Going through the entries, how many lines include the string "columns"? Answer only with the number.

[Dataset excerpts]
--------
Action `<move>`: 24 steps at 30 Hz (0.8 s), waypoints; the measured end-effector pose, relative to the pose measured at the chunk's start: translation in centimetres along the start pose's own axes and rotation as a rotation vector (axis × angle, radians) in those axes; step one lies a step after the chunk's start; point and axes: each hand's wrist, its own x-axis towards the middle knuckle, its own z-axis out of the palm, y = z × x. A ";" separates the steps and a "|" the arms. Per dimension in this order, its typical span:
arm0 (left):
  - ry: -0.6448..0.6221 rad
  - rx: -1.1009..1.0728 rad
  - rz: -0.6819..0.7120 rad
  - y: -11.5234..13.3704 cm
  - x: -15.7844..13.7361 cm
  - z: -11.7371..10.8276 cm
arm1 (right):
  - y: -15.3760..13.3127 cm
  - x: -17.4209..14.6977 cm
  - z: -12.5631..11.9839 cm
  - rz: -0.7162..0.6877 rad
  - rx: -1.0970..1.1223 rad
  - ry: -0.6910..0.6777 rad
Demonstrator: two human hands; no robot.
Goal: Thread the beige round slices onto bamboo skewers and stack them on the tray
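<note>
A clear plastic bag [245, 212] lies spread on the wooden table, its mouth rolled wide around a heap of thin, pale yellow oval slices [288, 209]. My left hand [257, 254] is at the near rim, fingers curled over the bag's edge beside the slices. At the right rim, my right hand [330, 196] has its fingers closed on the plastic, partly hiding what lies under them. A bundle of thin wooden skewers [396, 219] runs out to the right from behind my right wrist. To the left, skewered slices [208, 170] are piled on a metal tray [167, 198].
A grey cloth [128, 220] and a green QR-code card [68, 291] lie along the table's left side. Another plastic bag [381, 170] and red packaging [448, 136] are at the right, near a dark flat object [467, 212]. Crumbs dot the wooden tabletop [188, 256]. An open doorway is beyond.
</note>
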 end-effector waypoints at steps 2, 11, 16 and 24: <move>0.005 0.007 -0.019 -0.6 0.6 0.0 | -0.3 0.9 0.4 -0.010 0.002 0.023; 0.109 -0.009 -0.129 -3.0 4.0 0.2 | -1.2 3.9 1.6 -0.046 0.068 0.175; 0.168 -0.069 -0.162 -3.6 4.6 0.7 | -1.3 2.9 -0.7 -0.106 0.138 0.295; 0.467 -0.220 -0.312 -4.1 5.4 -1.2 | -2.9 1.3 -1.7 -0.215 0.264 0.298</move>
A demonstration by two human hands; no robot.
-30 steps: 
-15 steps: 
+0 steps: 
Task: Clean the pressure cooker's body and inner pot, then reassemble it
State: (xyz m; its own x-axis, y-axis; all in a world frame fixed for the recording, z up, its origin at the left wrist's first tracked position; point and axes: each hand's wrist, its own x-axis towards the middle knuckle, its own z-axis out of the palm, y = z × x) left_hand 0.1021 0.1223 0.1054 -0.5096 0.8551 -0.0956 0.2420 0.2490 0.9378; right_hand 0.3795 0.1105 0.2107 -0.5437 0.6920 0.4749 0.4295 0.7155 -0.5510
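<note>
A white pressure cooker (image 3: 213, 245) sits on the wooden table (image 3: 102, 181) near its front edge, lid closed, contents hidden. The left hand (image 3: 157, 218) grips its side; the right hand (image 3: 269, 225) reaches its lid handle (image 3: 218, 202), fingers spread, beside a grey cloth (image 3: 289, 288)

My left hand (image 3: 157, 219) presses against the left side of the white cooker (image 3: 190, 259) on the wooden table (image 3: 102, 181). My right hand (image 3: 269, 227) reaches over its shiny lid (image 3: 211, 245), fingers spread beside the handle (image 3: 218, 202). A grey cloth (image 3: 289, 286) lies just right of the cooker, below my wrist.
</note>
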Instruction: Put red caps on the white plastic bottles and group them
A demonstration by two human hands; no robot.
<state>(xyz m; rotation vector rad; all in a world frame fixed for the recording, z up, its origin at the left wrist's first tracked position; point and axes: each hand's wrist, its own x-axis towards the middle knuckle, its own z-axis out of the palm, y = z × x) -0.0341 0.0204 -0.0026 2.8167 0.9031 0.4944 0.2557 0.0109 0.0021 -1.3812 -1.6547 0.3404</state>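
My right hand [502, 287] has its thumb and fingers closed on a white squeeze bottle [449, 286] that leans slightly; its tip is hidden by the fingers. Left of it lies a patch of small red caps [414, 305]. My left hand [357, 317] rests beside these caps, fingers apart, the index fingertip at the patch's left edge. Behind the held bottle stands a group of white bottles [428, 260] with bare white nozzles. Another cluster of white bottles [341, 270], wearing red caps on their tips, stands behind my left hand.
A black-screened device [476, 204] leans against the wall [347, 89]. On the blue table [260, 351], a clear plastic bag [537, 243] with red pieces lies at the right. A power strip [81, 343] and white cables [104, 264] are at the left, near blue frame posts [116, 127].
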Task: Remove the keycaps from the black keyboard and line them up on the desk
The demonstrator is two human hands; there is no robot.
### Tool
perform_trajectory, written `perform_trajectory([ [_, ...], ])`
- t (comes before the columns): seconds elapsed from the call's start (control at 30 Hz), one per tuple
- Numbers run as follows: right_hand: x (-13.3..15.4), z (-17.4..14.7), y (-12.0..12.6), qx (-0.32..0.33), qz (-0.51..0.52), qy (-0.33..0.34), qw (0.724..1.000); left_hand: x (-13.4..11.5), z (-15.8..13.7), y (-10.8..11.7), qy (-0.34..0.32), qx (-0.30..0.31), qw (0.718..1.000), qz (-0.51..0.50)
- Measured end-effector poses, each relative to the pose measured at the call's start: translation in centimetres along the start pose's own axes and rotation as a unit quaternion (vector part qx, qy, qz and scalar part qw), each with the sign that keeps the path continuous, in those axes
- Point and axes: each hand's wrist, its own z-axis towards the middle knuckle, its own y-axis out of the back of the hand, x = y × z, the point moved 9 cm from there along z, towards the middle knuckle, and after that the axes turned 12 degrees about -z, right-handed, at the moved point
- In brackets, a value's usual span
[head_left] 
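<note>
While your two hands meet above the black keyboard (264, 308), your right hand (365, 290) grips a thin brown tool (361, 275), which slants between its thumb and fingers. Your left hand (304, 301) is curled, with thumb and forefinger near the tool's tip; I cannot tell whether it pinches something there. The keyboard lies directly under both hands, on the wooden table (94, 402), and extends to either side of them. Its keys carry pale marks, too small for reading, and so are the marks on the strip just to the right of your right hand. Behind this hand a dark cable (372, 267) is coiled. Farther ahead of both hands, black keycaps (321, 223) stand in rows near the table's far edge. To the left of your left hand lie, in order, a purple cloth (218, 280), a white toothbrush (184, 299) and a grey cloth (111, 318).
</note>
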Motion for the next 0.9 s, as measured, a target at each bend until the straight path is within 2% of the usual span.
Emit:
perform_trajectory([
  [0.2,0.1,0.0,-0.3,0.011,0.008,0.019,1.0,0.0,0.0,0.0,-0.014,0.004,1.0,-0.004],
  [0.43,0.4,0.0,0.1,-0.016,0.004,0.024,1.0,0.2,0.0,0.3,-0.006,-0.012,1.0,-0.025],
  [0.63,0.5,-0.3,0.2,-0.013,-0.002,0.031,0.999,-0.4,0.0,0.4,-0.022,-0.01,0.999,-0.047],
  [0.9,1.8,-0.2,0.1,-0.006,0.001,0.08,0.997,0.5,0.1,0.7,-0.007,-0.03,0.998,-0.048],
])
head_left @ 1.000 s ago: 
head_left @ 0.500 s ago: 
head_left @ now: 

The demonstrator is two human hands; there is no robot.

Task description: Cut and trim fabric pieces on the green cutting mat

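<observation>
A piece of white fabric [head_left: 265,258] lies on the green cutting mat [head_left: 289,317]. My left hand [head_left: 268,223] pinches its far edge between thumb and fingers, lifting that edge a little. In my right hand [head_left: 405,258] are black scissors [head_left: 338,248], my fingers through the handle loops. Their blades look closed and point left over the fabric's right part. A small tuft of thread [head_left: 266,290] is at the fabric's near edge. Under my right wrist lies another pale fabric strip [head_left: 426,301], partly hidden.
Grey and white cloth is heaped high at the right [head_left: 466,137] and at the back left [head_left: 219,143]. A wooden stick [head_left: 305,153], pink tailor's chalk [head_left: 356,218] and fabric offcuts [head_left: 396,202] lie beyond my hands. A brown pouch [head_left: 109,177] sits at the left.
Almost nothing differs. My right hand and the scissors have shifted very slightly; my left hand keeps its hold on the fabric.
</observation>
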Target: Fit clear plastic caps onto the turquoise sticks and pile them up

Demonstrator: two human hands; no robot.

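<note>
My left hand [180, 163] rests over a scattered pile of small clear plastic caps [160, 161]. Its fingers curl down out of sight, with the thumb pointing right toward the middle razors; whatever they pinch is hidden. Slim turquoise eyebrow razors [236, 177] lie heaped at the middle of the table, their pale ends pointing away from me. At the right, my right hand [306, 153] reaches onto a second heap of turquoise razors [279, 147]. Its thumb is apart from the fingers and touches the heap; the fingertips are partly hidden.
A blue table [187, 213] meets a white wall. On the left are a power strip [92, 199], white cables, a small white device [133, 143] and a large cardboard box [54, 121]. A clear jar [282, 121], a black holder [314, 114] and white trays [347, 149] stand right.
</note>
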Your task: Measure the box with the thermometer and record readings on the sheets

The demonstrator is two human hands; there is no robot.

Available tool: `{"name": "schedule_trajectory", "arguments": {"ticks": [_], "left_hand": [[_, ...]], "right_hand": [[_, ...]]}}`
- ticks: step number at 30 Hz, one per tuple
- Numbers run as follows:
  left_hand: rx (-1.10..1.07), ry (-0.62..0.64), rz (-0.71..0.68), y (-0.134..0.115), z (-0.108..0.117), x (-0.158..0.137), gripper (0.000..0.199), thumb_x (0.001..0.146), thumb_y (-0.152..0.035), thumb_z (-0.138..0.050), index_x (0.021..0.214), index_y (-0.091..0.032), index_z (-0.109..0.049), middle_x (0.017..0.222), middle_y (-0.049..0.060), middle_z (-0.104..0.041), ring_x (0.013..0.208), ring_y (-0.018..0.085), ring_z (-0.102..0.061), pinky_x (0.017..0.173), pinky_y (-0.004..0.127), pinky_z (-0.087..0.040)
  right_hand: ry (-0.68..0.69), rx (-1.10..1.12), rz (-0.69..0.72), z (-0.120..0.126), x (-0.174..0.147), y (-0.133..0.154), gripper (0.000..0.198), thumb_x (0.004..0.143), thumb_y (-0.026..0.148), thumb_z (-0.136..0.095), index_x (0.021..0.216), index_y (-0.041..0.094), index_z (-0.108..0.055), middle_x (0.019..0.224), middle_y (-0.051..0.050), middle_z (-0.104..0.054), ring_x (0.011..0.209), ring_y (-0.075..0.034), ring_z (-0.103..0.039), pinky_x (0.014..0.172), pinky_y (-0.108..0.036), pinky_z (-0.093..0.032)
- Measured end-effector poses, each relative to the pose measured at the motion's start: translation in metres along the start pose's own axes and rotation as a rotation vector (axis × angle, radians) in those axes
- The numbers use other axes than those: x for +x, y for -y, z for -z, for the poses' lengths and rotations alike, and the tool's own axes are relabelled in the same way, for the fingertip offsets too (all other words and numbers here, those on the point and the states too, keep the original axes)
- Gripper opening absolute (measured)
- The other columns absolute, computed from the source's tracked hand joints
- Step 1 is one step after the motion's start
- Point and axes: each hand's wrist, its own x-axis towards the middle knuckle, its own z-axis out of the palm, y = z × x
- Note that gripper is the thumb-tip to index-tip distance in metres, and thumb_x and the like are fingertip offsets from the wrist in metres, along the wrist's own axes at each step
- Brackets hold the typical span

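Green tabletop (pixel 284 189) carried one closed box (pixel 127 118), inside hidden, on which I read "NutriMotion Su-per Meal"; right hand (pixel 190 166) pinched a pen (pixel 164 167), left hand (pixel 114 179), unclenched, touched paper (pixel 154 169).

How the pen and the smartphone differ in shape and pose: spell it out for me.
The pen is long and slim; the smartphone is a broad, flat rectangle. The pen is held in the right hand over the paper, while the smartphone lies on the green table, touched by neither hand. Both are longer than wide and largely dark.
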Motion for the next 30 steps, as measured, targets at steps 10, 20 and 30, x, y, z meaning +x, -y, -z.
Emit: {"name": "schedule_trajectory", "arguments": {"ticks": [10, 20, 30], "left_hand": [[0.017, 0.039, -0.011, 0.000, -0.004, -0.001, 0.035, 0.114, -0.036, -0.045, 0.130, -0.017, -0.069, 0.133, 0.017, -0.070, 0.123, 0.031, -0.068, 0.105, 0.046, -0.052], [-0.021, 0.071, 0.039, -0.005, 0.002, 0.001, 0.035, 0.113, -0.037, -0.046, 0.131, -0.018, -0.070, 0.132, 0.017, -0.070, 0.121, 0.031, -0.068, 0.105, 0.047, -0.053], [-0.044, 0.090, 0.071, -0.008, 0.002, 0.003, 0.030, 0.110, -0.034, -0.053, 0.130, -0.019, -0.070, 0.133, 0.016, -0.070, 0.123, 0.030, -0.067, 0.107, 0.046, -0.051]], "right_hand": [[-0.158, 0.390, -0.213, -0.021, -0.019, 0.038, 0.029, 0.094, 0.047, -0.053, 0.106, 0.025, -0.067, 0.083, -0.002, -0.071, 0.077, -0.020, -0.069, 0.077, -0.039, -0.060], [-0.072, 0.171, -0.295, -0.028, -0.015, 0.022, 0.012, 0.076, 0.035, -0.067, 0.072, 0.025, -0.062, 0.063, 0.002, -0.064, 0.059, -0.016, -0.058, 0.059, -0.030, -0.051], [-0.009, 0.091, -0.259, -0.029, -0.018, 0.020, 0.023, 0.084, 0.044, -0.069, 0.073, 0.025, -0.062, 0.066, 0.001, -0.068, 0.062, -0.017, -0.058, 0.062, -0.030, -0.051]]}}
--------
## Task result
2